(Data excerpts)
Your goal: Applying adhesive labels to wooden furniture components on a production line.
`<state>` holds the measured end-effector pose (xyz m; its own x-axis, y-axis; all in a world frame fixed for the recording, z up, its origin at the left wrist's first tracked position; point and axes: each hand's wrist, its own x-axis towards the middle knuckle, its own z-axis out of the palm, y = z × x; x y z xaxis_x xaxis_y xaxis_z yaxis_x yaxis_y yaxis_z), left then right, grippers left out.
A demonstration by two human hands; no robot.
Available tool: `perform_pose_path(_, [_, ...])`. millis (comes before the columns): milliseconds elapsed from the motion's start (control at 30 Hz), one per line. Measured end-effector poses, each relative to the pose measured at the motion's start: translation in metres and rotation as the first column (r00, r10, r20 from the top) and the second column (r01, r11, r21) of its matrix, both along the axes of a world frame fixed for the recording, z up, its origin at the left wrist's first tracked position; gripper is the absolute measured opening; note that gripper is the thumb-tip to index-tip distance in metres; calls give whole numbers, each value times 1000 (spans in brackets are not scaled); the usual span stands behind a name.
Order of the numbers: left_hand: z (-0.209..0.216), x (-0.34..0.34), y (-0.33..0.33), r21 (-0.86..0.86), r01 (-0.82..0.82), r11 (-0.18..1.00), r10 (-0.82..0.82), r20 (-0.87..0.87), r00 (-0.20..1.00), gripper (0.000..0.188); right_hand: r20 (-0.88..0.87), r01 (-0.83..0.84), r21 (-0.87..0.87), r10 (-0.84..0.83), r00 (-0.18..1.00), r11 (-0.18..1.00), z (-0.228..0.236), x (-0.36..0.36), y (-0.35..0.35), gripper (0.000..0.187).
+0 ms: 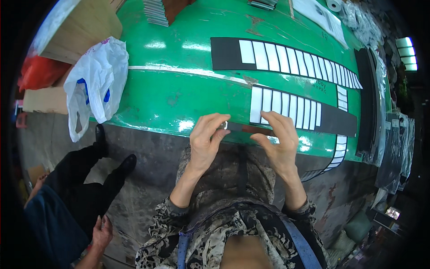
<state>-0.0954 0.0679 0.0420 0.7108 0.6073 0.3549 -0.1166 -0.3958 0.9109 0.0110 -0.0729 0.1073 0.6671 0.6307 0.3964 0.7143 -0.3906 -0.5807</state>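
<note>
My left hand [205, 139] is above the near edge of the green table, thumb and forefinger pinched on a small shiny piece [226, 125] too small to name. My right hand [281, 143] is across from it, thumb and forefinger spread apart with nothing visible between them. A narrow dark strip [251, 128] shows between the hands; whether it is held or lies on the edge I cannot tell. Just beyond my right fingertips, a black sheet [338, 119] carries a row of white rectangular pieces [285, 105]. Farther back is a second black sheet [226, 54] with similar white pieces.
A white plastic bag [101, 76] sits at the table's left edge beside cardboard boxes [80, 31]. Long black sheets [367, 103] and clear plastic wrap are stacked at the right. A white-pieced strip [340, 150] hangs over the near edge. Another person's hand [102, 231] is at lower left.
</note>
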Motion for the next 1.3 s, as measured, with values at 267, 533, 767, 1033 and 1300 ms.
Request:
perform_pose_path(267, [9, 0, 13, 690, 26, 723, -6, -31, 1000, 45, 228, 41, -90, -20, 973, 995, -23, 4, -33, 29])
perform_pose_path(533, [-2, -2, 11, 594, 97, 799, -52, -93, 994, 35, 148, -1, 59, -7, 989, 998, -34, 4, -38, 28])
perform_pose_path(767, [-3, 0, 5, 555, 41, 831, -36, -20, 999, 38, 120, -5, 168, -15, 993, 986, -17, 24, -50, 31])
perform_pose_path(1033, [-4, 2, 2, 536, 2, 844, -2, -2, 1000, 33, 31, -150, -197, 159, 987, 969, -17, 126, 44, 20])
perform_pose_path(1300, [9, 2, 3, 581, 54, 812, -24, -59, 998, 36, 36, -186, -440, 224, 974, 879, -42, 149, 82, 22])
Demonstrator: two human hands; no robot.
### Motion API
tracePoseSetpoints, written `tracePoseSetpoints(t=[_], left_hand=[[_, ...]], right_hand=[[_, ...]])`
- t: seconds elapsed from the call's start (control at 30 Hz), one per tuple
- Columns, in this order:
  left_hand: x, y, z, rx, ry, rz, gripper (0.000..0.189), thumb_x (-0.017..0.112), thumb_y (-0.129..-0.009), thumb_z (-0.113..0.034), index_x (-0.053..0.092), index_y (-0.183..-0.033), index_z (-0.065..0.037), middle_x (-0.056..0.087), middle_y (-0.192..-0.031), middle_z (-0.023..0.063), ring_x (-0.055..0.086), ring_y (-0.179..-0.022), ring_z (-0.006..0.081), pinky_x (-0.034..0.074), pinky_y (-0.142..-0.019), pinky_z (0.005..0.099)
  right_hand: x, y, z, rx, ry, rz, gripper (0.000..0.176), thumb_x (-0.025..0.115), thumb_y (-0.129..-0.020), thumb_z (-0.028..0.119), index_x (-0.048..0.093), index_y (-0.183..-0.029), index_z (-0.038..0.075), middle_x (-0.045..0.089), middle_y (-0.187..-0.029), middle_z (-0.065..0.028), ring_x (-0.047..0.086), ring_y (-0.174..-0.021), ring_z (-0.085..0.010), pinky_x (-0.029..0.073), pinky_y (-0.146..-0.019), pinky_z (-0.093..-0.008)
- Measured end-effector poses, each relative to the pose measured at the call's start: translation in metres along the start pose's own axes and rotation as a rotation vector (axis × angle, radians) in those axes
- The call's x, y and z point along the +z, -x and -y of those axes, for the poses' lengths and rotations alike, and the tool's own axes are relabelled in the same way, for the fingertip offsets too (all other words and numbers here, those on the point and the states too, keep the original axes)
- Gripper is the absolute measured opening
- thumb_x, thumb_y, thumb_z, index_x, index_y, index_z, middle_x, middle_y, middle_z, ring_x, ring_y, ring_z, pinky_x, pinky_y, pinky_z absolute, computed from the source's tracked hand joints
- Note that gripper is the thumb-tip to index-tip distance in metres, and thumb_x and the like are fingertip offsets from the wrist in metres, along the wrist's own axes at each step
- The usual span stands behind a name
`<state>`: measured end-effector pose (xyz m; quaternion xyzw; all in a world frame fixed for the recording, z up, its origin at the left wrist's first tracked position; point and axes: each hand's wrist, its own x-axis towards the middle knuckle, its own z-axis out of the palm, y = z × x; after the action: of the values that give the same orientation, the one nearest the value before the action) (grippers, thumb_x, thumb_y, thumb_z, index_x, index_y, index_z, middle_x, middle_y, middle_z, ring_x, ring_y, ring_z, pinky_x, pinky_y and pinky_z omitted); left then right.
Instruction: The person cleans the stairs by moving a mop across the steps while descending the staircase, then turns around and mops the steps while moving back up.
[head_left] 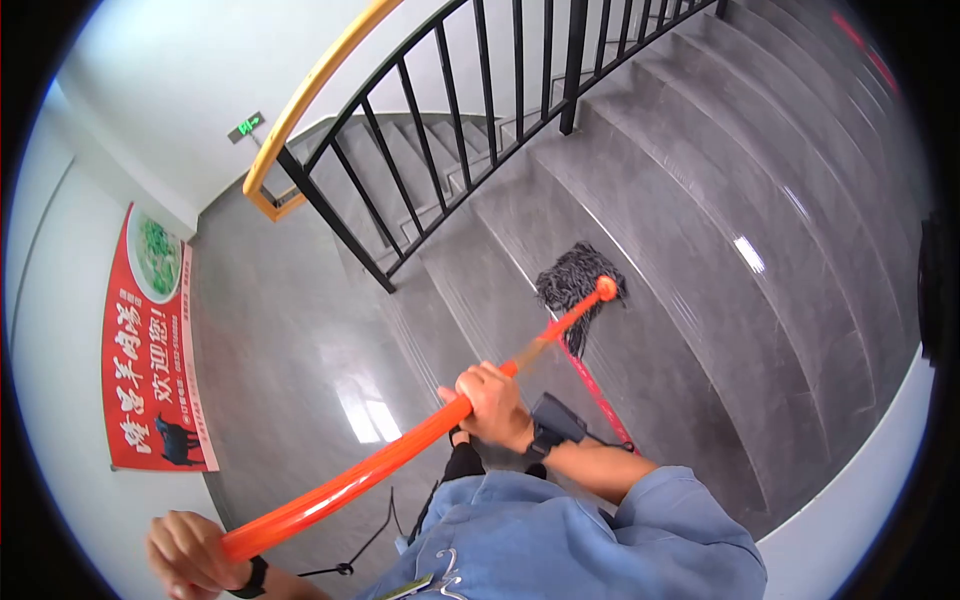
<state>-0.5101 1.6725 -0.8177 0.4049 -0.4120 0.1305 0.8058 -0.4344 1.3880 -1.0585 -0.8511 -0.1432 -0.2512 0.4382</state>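
Observation:
A mop with an orange handle (pixel 350 480) runs from the lower left up to its dark grey string head (pixel 575 278), which lies on a grey stair step (pixel 500 240). My left hand (pixel 195 555) is closed around the top end of the handle at the lower left. Farther down the shaft, my right hand (pixel 490 402) wraps round it, with a dark device on that wrist. The handle crosses in front of my blue top (pixel 590 540). A thin red strip (pixel 595 390) runs from beside the mop head back toward my right forearm.
Curved grey stairs (pixel 690 190) rise to the right. A black railing (pixel 440 150) with a wooden handrail (pixel 320 75) borders them. At the left are a smooth landing (pixel 270 300) and a red poster (pixel 150 380) on the wall. A green exit sign (pixel 245 127) hangs beyond the railing.

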Motion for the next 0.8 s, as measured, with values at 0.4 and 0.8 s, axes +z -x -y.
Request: tracePoseSetpoints(t=[0.4, 0.8], left_hand=[[0.019, 0.035, 0.21, -0.277, -0.75, 0.519, 0.034, 0.059, -0.061, 0.011, 0.069, -0.09, -0.004, 0.05, -0.058, 0.0039, 0.054, -0.057, 0.0206, 0.05, -0.072, 0.0377], [-0.087, -0.037, 0.071, -0.069, -0.517, 0.215, 0.009, 0.058, -0.086, -0.014, 0.06, -0.083, -0.006, 0.049, -0.047, 0.0014, 0.051, -0.041, 0.0141, 0.05, -0.048, 0.0306]], right_hand=[[0.06, -0.115, -0.219, 0.075, 0.284, 0.004, 0.03, 0.074, -0.072, 0.026, 0.054, -0.088, 0.01, 0.058, -0.109, -0.0104, 0.051, -0.103, -0.0352, 0.044, -0.085, -0.0421], [0.121, -0.136, -0.082, -0.1, -0.004, -0.096, 0.03, 0.077, -0.068, 0.014, 0.05, -0.079, 0.006, 0.052, -0.078, -0.0111, 0.05, -0.082, -0.0327, 0.044, -0.073, -0.041]])
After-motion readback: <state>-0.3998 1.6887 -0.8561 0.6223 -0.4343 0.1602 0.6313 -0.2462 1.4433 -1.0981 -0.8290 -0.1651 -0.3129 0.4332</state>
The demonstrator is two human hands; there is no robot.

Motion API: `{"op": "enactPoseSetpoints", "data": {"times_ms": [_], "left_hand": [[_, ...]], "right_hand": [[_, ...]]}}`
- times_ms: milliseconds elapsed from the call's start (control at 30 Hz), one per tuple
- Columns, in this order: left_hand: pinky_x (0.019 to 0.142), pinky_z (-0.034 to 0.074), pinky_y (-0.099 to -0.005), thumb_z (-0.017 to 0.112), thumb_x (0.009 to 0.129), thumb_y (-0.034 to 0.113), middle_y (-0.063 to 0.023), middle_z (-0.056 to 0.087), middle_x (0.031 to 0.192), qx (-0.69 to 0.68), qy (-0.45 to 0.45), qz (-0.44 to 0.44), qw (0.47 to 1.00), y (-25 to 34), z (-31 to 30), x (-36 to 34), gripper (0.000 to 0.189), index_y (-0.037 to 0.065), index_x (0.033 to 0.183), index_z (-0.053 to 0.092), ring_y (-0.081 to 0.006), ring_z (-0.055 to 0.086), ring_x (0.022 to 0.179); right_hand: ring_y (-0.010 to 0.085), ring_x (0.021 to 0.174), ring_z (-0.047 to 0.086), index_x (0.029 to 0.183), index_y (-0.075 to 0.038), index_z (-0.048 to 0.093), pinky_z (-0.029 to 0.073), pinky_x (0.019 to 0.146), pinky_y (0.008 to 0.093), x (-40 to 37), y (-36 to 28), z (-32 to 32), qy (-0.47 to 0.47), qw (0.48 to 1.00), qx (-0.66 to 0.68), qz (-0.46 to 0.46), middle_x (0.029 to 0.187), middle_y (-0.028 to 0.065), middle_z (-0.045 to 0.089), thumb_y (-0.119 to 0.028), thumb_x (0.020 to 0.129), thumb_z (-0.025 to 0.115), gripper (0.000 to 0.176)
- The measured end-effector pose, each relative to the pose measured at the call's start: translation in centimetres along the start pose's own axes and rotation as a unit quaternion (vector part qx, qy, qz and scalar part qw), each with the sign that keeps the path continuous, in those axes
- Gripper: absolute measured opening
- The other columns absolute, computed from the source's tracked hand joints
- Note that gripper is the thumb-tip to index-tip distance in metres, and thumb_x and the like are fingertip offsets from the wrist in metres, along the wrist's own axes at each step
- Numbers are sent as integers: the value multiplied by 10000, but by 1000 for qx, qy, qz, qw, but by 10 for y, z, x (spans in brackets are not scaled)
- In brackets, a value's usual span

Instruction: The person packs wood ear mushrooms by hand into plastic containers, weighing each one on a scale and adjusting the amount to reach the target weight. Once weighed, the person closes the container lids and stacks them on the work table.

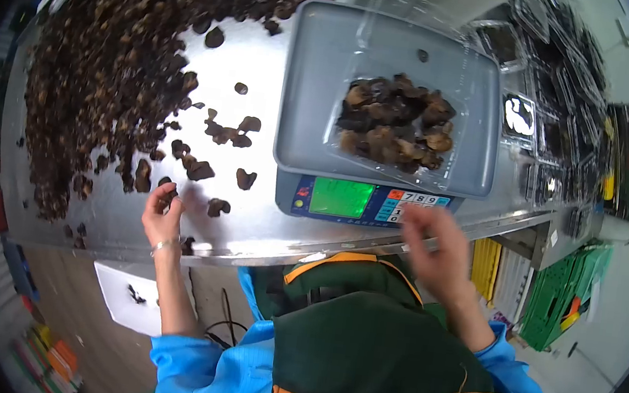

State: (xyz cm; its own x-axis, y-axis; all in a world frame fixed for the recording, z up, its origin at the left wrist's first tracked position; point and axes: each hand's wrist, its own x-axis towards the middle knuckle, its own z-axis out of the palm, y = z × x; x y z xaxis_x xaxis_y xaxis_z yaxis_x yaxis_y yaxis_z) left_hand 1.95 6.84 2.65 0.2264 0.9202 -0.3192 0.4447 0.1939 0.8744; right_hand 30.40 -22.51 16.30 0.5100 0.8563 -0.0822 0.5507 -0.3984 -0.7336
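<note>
My left hand [161, 217] is at the front edge of a large mound, its fingers closed on a small dark brown mushroom piece [166, 192] that they partly hide. The mound [114, 70] looks like wood ear mushrooms. Over the keypad [407, 206] of a weighing scale, my right hand [438, 247] is blurred, with its fingers apart and nothing seen in them. The scale's green display [341, 197] is lit, its digits unreadable. On the grey weighing tray [314, 86] rests an open clear plastic box [458, 147] with mushroom pieces [398, 120] inside.
Several loose pieces [245, 179] are scattered on the metal table [237, 222] between mound and scale. Stacked clear plastic boxes [553, 108] stand at the right. Below the table are green crates [561, 297] on the right and a white container [122, 295] on the left.
</note>
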Motion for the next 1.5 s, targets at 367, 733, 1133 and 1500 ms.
{"op": "enactPoseSetpoints", "data": {"times_ms": [367,733,1133,1500], "left_hand": [[928,355,-446,688,664,93,-118,516,1187,197,-273,599,726,228,214,-71,320,127,981,654,-334,438,1127],[974,278,-513,752,649,329,-163,289,1398,466,-139,298,821,7,109,-65,694,286,1280,466,-400,278,1224],[823,446,-381,718,734,154,-180,540,1051,257,-64,178,948,-14,36,-43,351,106,1069,625,-283,539,972],[715,475,-294,659,747,69,-73,602,929,215,35,169,961,-16,38,-29,324,76,1068,619,-167,578,852]], "right_hand": [[313,1223,360,1237,-81,476,197,1036,451,50,47,-50,211,964,-164,-10,1258,112,476,-212,732,636,546],[114,889,572,992,-13,632,427,809,234,16,73,-63,357,894,211,169,949,44,641,-17,832,520,195],[149,875,583,956,-34,654,415,836,281,55,38,-65,245,956,147,67,893,65,649,-73,809,584,167],[226,853,502,791,-110,688,321,828,361,66,55,-53,150,959,108,217,854,57,555,-209,699,685,135]]}}
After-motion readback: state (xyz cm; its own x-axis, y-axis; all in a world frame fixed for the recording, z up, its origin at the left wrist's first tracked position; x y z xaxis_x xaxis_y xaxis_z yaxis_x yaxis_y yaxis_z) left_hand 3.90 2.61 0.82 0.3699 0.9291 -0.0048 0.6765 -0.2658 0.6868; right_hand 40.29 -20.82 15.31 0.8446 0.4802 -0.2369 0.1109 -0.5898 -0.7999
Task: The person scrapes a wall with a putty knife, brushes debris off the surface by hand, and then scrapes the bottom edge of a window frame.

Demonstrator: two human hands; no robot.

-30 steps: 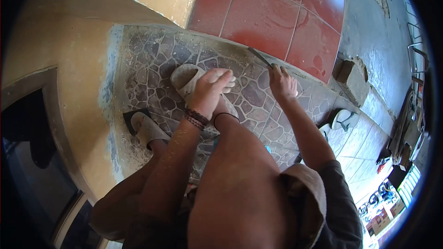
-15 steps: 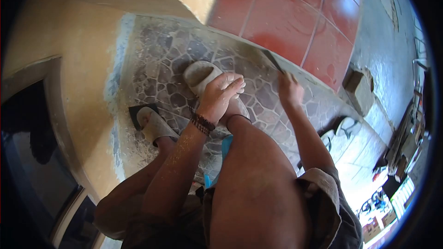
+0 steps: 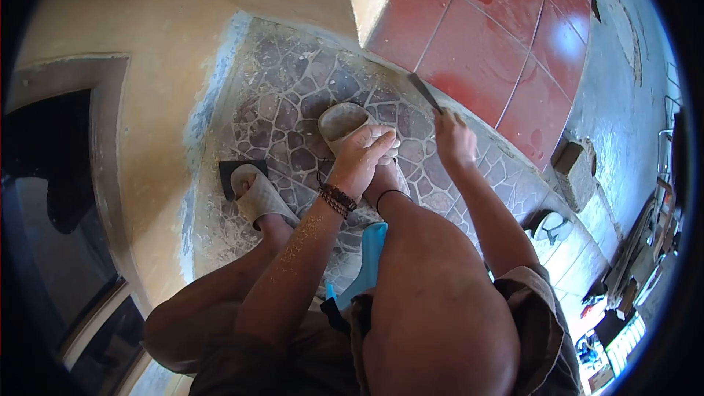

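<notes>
My right hand is closed round the end of a narrow, dark knife-like blade, which points forward and left toward the edge of the red-tiled step. My left hand is over my sandalled foot, its fingers curled together; what they hold, if anything, is hidden. Beneath and just ahead of that hand shows a pale slide sandal. Dark braided bracelets circle my left wrist, and yellowish specks dust the forearm.
Red tiles form a raised step ahead. Stone-patterned floor carries pale crumbs beside the yellow wall. My other sandal rests partly on a dark square. A blue object shows between my legs. Right are a block and flip-flops.
The camera view has shifted, moving the floor and step to the right in the picture. My right hand and the blade have moved a little left toward my left hand. More of the blue object shows.
</notes>
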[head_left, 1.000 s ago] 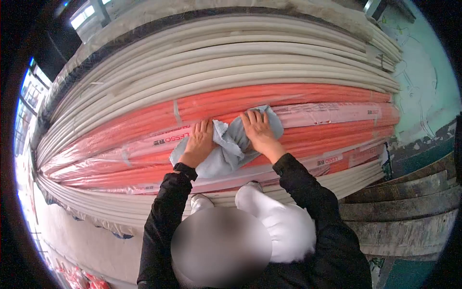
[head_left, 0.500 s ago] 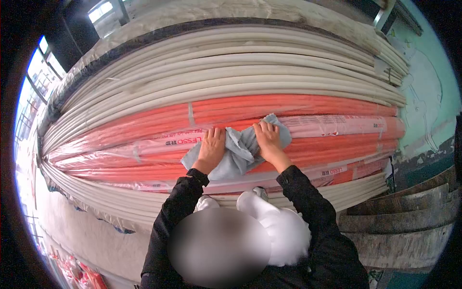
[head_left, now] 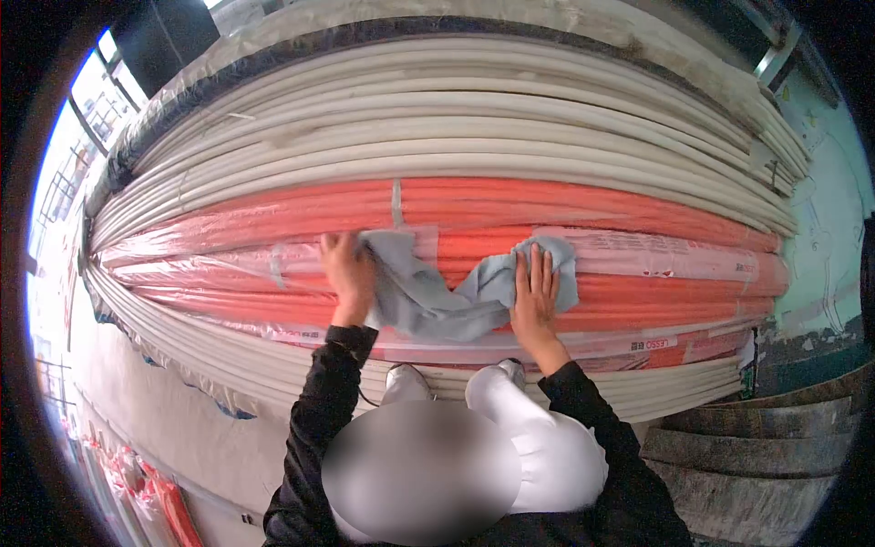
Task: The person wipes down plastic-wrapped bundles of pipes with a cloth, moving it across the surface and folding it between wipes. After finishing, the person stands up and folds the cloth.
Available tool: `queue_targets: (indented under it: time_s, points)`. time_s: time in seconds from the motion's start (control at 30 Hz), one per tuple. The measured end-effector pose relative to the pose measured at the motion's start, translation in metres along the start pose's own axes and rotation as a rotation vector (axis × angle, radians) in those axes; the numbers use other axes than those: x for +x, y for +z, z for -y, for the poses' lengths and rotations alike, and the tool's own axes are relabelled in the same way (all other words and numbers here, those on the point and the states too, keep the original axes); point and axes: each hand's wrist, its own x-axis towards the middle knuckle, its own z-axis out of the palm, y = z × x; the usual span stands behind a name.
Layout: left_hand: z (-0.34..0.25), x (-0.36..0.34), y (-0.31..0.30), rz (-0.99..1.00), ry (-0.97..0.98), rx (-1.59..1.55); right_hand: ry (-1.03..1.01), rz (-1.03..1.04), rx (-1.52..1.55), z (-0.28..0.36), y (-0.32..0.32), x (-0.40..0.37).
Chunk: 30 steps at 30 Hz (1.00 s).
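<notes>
A crumpled grey-blue cloth [head_left: 428, 301] lies across bundles of orange pipes [head_left: 638, 299] in clear plastic wrap. My left hand [head_left: 349, 276], a little blurred, has its fingers curled at the cloth's left end and grips it. At the other end, my right hand [head_left: 536, 299] rests flat on the cloth with the fingers stretched out and slightly apart. Between the two hands the cloth sags toward me in folds.
Long white pipes [head_left: 456, 128] are stacked beyond the orange bundles, and more white pipes [head_left: 602, 390] run along the near side. Dark, worn boards [head_left: 756, 456] lie at the lower right. Red-wrapped items [head_left: 150, 497] sit at the lower left, and a pale green wall [head_left: 829, 255] stands at right.
My hands have moved apart, the left one leftward and the right one slightly right and down. The cloth, bunched between them before, is stretched wider. The view has shifted a little.
</notes>
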Motion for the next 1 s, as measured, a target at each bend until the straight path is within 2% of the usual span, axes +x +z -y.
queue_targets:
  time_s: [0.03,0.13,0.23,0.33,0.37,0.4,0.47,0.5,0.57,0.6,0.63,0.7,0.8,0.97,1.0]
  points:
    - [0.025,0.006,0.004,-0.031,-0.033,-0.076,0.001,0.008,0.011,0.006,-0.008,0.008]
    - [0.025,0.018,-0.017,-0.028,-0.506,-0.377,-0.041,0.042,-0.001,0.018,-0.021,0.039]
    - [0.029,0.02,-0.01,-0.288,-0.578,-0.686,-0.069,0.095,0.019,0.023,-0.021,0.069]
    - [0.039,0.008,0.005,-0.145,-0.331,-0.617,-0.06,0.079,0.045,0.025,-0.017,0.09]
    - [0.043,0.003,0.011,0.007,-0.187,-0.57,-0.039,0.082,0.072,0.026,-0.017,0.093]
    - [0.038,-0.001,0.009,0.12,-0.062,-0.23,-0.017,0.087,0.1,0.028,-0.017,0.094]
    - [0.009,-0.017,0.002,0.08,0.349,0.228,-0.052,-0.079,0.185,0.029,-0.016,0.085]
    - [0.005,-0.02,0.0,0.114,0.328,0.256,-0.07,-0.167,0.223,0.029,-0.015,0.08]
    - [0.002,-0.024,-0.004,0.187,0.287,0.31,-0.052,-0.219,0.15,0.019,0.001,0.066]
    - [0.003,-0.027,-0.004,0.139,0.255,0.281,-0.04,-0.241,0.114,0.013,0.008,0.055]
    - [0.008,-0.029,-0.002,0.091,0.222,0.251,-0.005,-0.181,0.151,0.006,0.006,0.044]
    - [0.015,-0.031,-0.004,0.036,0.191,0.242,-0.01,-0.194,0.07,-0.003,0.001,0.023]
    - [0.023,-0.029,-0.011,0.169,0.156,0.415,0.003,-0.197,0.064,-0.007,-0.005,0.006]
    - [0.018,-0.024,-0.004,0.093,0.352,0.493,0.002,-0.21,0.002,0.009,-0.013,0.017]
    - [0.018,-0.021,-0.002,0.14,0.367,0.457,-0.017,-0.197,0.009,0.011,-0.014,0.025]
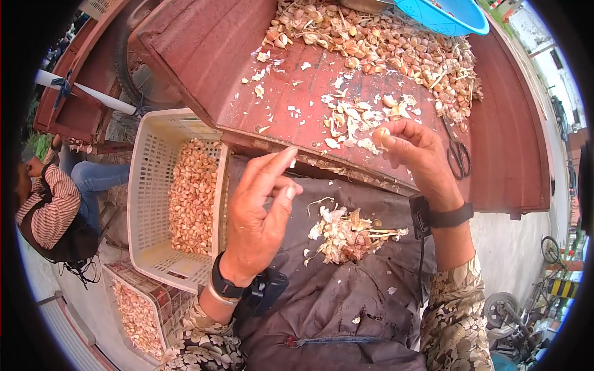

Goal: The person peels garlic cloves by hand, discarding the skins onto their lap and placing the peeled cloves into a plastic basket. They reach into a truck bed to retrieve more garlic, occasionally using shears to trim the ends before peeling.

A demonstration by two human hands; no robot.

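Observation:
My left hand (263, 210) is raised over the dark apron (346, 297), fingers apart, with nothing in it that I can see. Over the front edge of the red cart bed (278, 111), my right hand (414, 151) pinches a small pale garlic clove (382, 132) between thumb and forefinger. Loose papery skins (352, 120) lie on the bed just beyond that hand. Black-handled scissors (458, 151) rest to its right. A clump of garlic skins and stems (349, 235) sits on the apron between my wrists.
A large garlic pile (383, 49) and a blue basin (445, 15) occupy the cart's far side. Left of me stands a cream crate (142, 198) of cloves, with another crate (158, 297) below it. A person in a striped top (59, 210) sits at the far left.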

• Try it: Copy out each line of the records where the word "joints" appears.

• Answer below:
- thumb_x, thumb_y, thumb_z, index_x, index_y, index_z, middle_x, middle_y, middle_z, ring_x, ring_y, ring_z, pinky_x, pinky_y, pinky_z absolute, computed from the source's tracked hand joints
- The other columns absolute, computed from the source's tracked hand joints

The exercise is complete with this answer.